What is risk-based vulnerability prioritisation?


Johannesburg, 03 Apr 2024
Not all vulnerabilities pose an equal threat to a company.
Not all vulnerabilities pose an equal threat to a company.

Risk-based vulnerability prioritisation automates vulnerability analysis based on severity, exploitability, asset importance and network exposure.

This method goes beyond traditional vulnerability management approaches, which typically involve scanning for weaknesses and patching them in order of discovery or based on severity. Risk-based prioritisation considers the business-specific context of each vulnerability, including its potential impact on critical assets, likelihood of exploitation and network exposure and accessibility of the vulnerability.

Risk-based vulnerability prioritisation recognises that not all vulnerabilities pose an equal threat to an organisation. It focuses efforts on vulnerabilities that, if exploited, could cause the most damage or are most likely to be exploited by adversaries. This approach requires a comprehensive understanding of an organisation’s assets and network, the value of those assets, the vulnerabilities affecting them and the potential impact of those vulnerabilities being exploited.

Industry-standard risk assessment

For nearly 20 years, severity has been determined by the Common Vulnerability Scoring System (CVSS), offering a standardised way to capture the principal characteristics of a vulnerability and assign a severity score. This score considers factors like the potential impact on a system's confidentiality, integrity and availability, along with the likely attack vector and how complex it would be to exploit the vulnerability. Once calculated, the final CVSS score is set for the vulnerability as a numeric value.

The prioritisation process can be refined further by factoring in exploitability, measuring the extent to which a vulnerability is currently exploited in the wild. Effective vulnerability management employs threat intelligence to analyse exploitability, detecting existing exploits like malware and proof of concept (POC) code for each vulnerability.

Predict future exploitability

This process can be augmented by assessing the likelihood of a vulnerability being exploited over a given future timeframe. Organisations such as First.org provide an Exploit Prediction Scoring System (EPSS) to achieve this. A modern vulnerability management solution will use EPSS machine learning models and data analysis to predict the probability of observing any exploitation attempts against a given vulnerability in the next 30-day period. The result of the exploitability check is a numeric value to feed into the risk-based vulnerability assessment, indicating whether an exploit is likely to be available for a vulnerability and whether that exploit will soon be used in the wild, thus increasing the vulnerability’s risk priority.

Customer-specific risk assessment

To assess vulnerabilities, organisations must evaluate customer-specific risks, such as the business impact of asset loss and the extent to which an asset could be exposed to attack across the network.

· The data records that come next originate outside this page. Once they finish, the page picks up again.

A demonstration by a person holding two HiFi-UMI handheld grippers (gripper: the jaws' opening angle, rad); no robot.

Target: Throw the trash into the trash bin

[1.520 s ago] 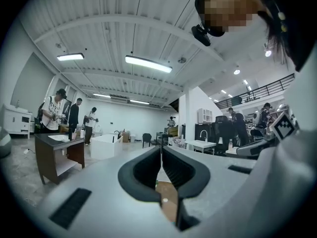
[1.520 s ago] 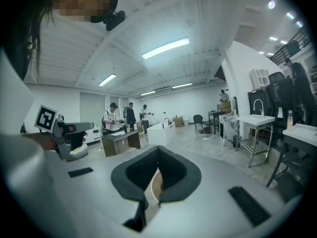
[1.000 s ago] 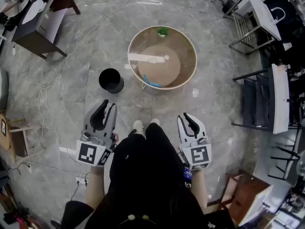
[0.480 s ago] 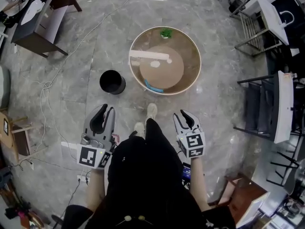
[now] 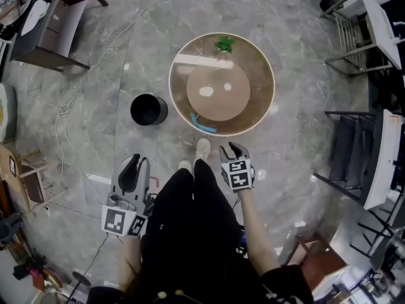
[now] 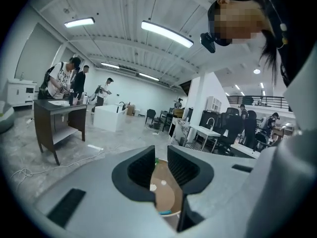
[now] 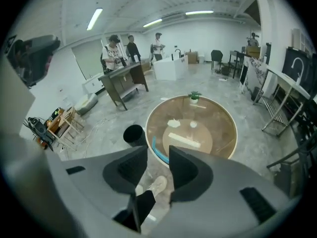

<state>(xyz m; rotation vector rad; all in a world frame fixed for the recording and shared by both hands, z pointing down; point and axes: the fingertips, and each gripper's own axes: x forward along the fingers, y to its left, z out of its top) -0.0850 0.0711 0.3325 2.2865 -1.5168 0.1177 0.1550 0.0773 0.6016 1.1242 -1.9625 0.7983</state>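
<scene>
Two crumpled white scraps of trash [image 5: 206,92] [image 7: 174,124] lie on the round glass-topped table [image 5: 266,106], beside a long white strip [image 5: 202,61]. The black trash bin [image 5: 149,109] [image 7: 133,134] stands on the floor left of the table. My right gripper [image 5: 231,151] [image 7: 158,157] hovers over the floor just short of the table's near rim, pointing down toward it. Its jaws are opening, with nothing between them. My left gripper [image 5: 134,164] [image 6: 161,155] hangs lower left beside my leg, slightly open and empty; the table [image 6: 163,197] shows through its gap.
A small green plant [image 5: 224,43] and a blue curved piece [image 5: 204,124] sit at the table's rim. A dark desk [image 5: 50,30] stands far left, metal racks and chairs [image 5: 361,151] at the right, and cables [image 5: 63,113] run across the floor. People stand by the desk [image 7: 124,51].
My right gripper has swung forward and down to the table's near edge, its jaws spreading. The left gripper has slipped back a little. I have stepped closer to the table.
</scene>
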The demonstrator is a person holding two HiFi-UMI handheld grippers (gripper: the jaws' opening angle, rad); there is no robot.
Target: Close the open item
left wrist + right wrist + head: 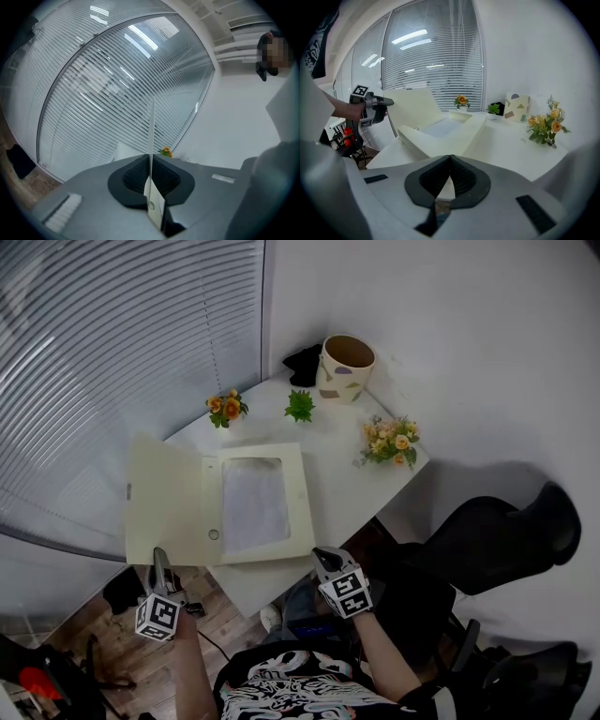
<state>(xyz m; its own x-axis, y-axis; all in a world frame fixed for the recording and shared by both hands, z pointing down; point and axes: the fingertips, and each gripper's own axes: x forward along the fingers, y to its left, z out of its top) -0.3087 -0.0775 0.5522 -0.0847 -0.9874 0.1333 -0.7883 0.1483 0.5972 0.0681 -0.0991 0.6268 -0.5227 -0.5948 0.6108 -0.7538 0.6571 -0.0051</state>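
File box (302, 512) lies open on the white table (347, 442), near the front-left corner, w/ a pale sheet (253, 504) inside the tray. Window blinds (112, 352) fill the left side; black chair (511, 535) at right. Box lid (164, 502) is swung out left past the table edge, tilted up in the right gripper view. Ceramic pot (345, 368) stands at the far end, yellow flower bunch (391, 441) by the right edge, orange flowers (227, 408) and a small green plant (300, 406) behind the box. Left gripper (161, 563) is clenched on the lid's near edge, seen edge-on btw its jaws. Right gripper (325, 557) is closed on nothing, just by the box's front-right corner.
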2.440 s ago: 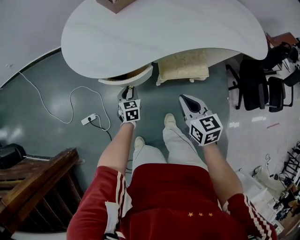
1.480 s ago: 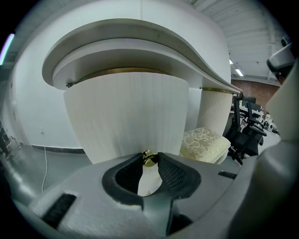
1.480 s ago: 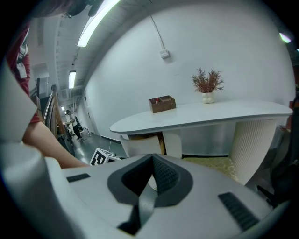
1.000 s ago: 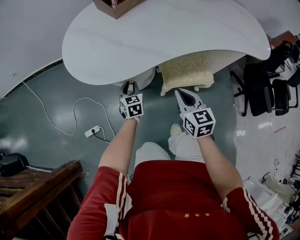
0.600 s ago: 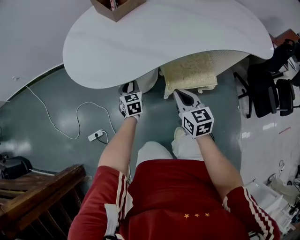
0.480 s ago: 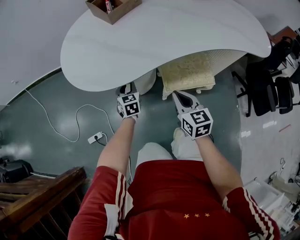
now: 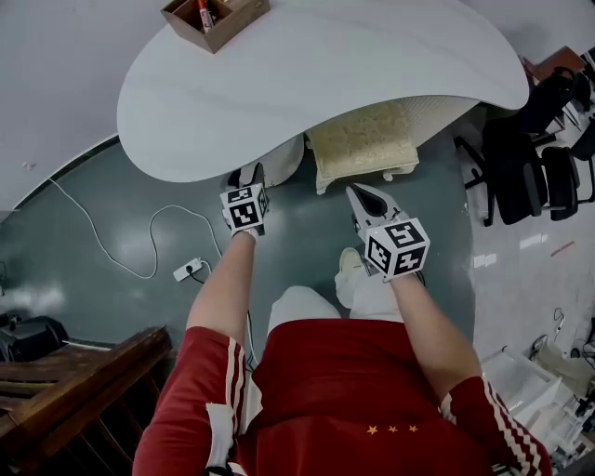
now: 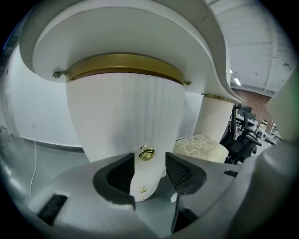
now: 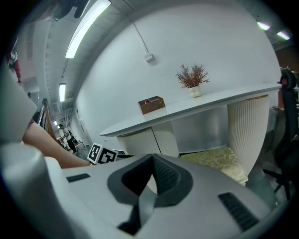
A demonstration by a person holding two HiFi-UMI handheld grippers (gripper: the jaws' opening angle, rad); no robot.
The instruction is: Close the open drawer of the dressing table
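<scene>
The white dressing table point(image 7: 372, 56) fills the top of the head view. Its curved, fluted drawer front point(image 7: 284, 158) sits tucked under the table rim. In the left gripper view the drawer front point(image 8: 121, 116) carries a gold band and a gold knob point(image 8: 146, 154). My left gripper point(image 7: 249, 177) point(image 8: 147, 164) is right at that front and open. Its jaws have just been opening, and the knob stands between the pads without touching them. My right gripper point(image 7: 363, 197) point(image 9: 150, 179) hangs shut and empty above the floor, in front of the stool.
A cream cushioned stool point(image 7: 361, 139) stands under the table, right of the drawer. A wooden box point(image 7: 209, 19) sits on the table top. A power strip with cable point(image 7: 186, 270) lies on the floor at left. Black chairs point(image 7: 525, 158) stand at right, dark wooden furniture point(image 7: 74, 381) at lower left.
The drawer, open in the earliest frame, has slid in under the table top with the left gripper following it. The right gripper has stayed beside the stool.
</scene>
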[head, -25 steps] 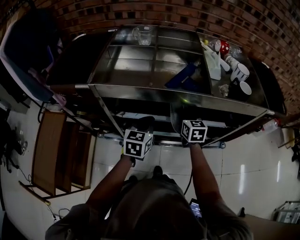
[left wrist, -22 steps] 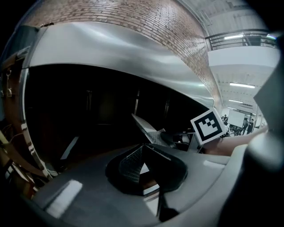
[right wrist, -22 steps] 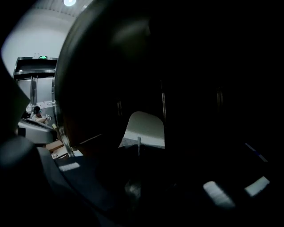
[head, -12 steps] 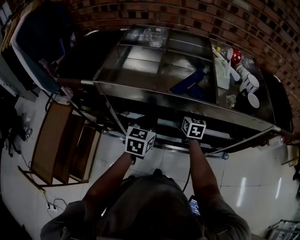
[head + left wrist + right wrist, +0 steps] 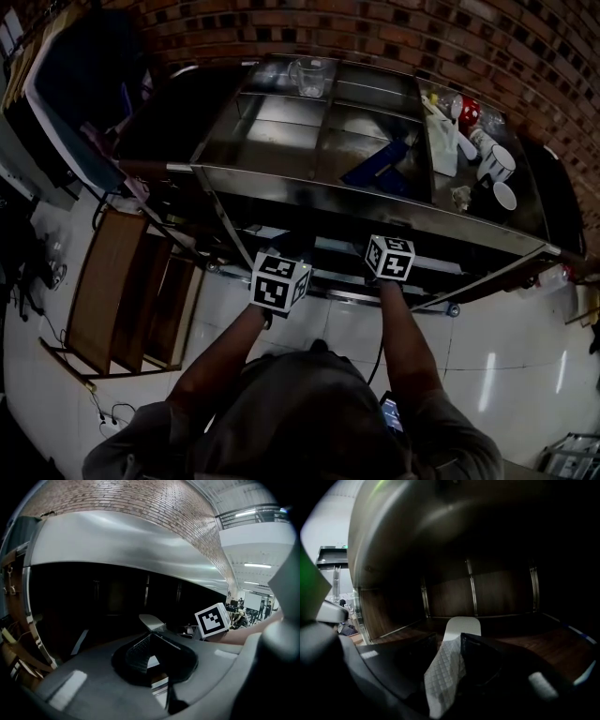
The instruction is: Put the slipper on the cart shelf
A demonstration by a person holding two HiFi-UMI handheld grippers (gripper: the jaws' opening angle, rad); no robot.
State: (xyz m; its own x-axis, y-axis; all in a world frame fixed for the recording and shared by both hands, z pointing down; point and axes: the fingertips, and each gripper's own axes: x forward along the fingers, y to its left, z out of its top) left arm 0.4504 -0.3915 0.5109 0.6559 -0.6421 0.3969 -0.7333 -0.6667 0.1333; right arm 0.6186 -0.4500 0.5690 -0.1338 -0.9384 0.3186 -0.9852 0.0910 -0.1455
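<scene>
Now slipper between just-opened right tool jaws, on cart shelf.

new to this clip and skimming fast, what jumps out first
The big steel cart against the brick wall fills the head view. In the right gripper view, a white quilted slipper lies between the jaws of the right gripper, which have just been opening, with its pale toe out on the dark shelf.
</scene>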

The business impact of the loss of an asset due to a vulnerability is a critical element in risk-based vulnerability prioritisation. Assigning values based on asset importance, possibly through automation (eg, two for a test database, five for a production database), is a great way to factor the business impact of the loss of the asset into the risk-based prioritisation calculation.

Network exposure

Another critical aspect of customer-specific risk assessment is network exposure, determining how easily an attacker could access a vulnerability-hosting asset across the network. To truly understand customer-specific exposure, organisations need a detailed understanding of their attack surface, including the assets, underlying network infrastructure, access routes and all the relevant security data from scanners and threat intelligence feeds.

Armed with this knowledge, a risk-based prioritisation calculation can assess the exposure of an asset hosting a vulnerability based on possible threat origins, including external, internal, partner and cloud, and take into consideration factors such as whether the asset is inaccessible or protected, for example, by a firewall rule, indirectly accessible via an intermediary asset, or directly accessible.

Business impact and network exposure are crucial for quickly identifying vulnerabilities on assets that represent the highest risk to the organisation, while deprioritising inaccessible ones due to underlying security controls despite their potential high severity.

Multi-factor risk assessment

A modern vulnerability management solution automatically prioritises vulnerabilities using industry-wide and customer-specific factors, offering a risk score that integrates both. Using a dynamic security model to inform the assessment, the solution can continuously analyse severity, exploitability, business impact and exposure, delivering tailored risk scores to address the organisation's unique circumstances.

This solution provides crucial insights to the network and security team, ensuring they understand the risks posed by the latest vulnerabilities, can assess them in the context of their network and critical business assets, and use multi-factor risk scoring to prioritise and inform the remediation program.